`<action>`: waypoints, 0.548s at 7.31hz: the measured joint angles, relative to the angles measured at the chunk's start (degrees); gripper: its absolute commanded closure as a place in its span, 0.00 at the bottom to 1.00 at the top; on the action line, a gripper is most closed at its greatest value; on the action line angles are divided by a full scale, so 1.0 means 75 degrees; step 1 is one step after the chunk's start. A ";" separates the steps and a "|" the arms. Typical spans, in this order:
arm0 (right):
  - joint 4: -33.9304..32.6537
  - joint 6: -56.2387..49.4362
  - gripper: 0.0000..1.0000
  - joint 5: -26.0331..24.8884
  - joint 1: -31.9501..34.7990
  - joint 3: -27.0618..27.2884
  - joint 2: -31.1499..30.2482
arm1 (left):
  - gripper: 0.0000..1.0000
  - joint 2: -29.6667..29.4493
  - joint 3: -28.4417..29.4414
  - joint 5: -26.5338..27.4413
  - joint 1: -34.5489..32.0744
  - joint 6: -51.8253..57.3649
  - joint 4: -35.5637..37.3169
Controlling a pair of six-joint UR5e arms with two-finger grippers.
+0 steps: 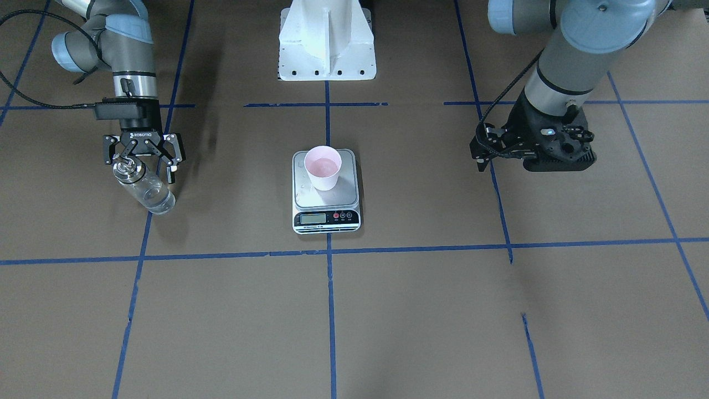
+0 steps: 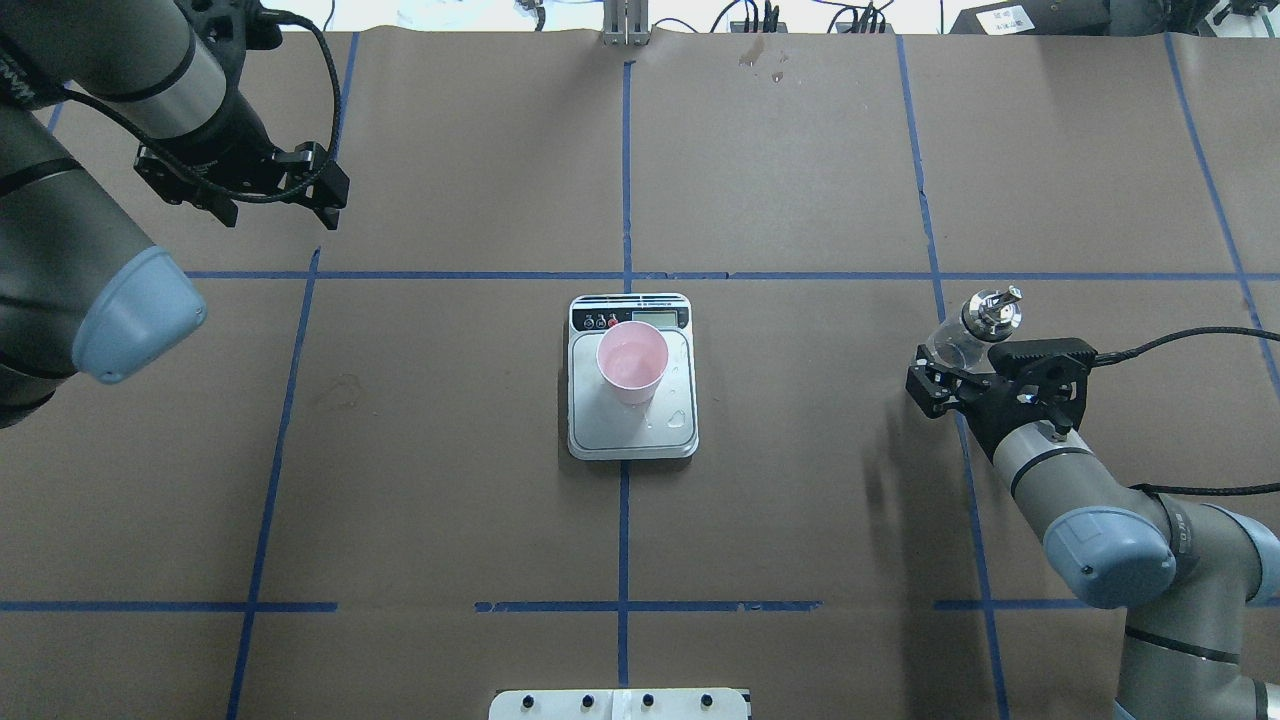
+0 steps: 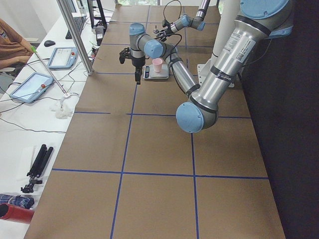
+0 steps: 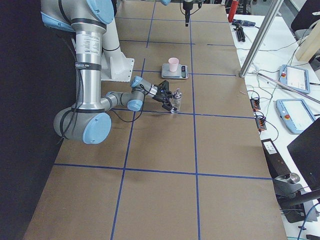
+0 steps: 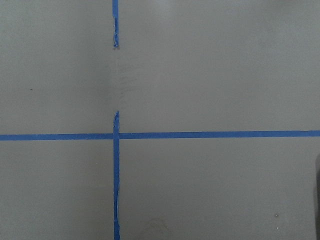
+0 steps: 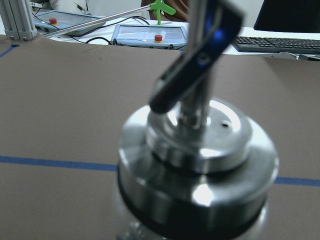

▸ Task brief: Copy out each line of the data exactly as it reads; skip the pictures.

▸ Answer for the task:
`<action>`: waypoints, 0.548s at 7.31hz: the measured joint angles, relative to the angles measured at the chunk's start (degrees); gripper: its absolute commanded closure as a place in its span, 0.00 at the bottom to 1.00 at the top; on the action line, a gripper is most closed at its greatest value; on the action line angles are divided by a full scale, so 1.0 means 75 degrees; step 1 is one step after the chunk's start. A ";" separates the steps and a "|" the arms. Typical spans, in this order:
arm0 (right):
  - joint 4: -33.9304..32.6537
  - joint 6: -56.2387..49.4362
  - gripper: 0.0000..1.0000
  - joint 5: -26.0331..24.8884
  - joint 1: -31.9501..34.7990
  - joint 3: -27.0618..27.2884
  - joint 2: -31.1499..30.2482
arm1 (left):
  - gripper: 0.0000..1.0000
  - joint 2: -29.6667..29.4493
  - joint 3: -28.4417..29.4414
  - joint 5: -26.5338..27.4413
  - joint 1: -34.5489..32.0744
  - joint 6: -51.8253..57.3649
  - joint 4: -35.5637..37.3169
Controlling a pair of six-joint UR5e arms with two-finger grippers.
+0 steps: 
+0 steps: 
+0 steps: 
+0 steps: 
+0 steps: 
+0 steps: 

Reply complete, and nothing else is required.